Budapest is one of the largest cities in Europe, and it is considered to be one of the fashion towns of Eastern Europe, with more Michelin-star restaurants than any other city in the area. The Hungarian capital dates back to a rich and long history, beginning with the early Celtic settlement, reaching the Austro-Hungarian Empire period.
Those who love travel and tourism will find plenty of great attractions in Budapest. For example, the eastern side of the Danube contains dozens of restaurants and boutiques in the neighborhoods of the inner city, most notably the Jewish Quarter and the Palace District. The luxurious Buda castle and thermal baths are all dating back to the Turkish era, depicting the city’s cultural richness.

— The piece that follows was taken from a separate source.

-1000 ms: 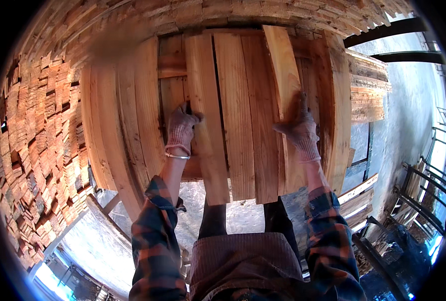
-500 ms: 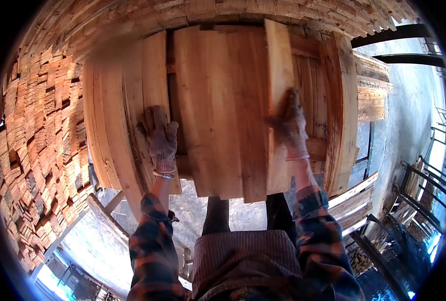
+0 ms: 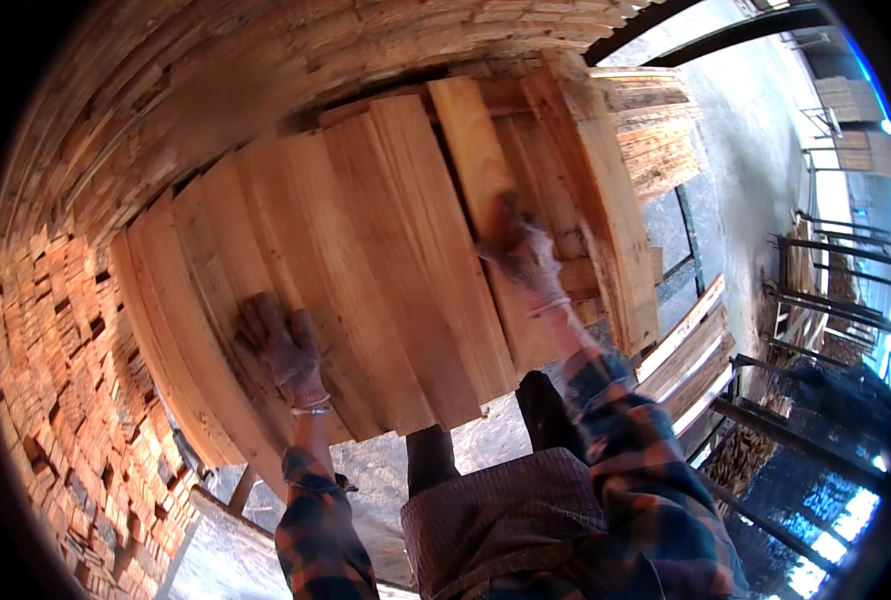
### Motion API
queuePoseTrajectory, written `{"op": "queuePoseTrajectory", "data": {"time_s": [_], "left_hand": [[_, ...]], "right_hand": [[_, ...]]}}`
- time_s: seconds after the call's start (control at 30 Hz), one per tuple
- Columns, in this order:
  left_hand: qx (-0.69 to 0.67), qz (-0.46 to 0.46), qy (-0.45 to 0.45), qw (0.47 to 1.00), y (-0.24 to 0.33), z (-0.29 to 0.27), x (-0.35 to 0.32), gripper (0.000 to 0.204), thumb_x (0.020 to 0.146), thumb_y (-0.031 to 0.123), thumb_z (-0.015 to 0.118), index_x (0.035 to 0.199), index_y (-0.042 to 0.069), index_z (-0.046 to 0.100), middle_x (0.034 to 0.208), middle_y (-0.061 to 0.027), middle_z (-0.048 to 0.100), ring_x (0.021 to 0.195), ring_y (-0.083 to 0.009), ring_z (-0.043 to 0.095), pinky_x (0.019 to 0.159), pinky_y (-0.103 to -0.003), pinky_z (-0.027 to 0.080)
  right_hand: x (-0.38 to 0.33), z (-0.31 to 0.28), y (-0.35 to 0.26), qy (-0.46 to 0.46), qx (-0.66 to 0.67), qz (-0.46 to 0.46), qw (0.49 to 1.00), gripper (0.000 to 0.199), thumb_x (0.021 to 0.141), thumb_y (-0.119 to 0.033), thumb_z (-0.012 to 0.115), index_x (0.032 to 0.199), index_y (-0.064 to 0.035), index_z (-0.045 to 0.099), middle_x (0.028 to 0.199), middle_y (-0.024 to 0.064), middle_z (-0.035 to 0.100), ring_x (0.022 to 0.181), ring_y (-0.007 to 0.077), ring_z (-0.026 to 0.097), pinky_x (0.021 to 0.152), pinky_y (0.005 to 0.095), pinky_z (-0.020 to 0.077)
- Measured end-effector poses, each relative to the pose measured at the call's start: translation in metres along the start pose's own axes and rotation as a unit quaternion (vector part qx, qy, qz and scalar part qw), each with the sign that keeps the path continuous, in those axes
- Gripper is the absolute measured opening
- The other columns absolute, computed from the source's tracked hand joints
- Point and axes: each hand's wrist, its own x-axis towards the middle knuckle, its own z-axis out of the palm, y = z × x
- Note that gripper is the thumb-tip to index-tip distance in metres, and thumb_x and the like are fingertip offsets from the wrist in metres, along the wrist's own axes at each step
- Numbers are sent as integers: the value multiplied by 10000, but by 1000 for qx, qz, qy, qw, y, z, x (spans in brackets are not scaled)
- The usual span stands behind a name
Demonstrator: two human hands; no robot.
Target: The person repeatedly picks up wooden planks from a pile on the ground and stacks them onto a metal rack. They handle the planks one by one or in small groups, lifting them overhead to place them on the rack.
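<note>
Several flat wooden boards [image 3: 365,240] lie side by side in front of me, pushed close together. My left hand [image 3: 287,350], in a knitted work glove, rests flat on the left boards with its fingers spread. To the right, a paler board [image 3: 470,130] lies along the group, with a narrow dark gap between. My right hand [image 3: 527,262], also gloved, lies over this pale board, thumb out toward the gap. Its fingertips look dark and slightly blurred. Beyond it on the right stand thicker, rough-edged boards [image 3: 610,220].
A tall wall of stacked wood pieces [image 3: 75,430] rises at the left and curves round the far side. More stacked boards [image 3: 650,125] sit at the far right. Pale-edged planks [image 3: 685,350] lie to the near right, beside dark metal rails [image 3: 795,430].
The middle boards have slid left, closing the gap by my left hand. A gap now separates them from the pale board. My view has turned, so the scene is tilted.
</note>
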Motion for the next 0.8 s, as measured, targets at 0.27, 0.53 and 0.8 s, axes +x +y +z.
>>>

For many years, the art scene in Hungary has been relatively unknown, although many of the new exhibitions highlight the most important historical periods of the city. Budapest has a lot of buildings dating back to the beginning of the previous millennium, featuring architectural details which strikingly contrast the contemporary works of art. Most exhibitions focus on emerging artists and modernist works in the post-World War II era.
The southern part of the inner city was reopened in late 2016 with new jogging paths, basketball courts, exercise equipment, playgrounds and a new ski park hidden under the Petofi bridge, offering picturesque scenes of the Danube River. The city’s Jewish Quarter offers historic sites, modern shops, stunning nightlife and a range of excellent ethnic restaurants. The stunning Rumbach Synagogue of the Maghreb style dating back to 1872 is currently being reconstructed. The street where the building is located contains shops where visitors can buy handmade souvenirs, which always make for great memories and gifts!
The most beautiful thermal pools in the city are called Rudas Baths, originally built under Ottoman occupation in the middle of the 16th century. Although it has still kept much of the original Turkish architecture, the reconstruction in 2014 added modern spa facilities, a Turkish-Hungarian restaurant and a panoramic swimming pool on the rooftop terrace.
The original Costes restaurant won the first Michelin star in Hungary about eight years ago. However, many local people prefer the restaurant’s newest location, named Costes Downtown.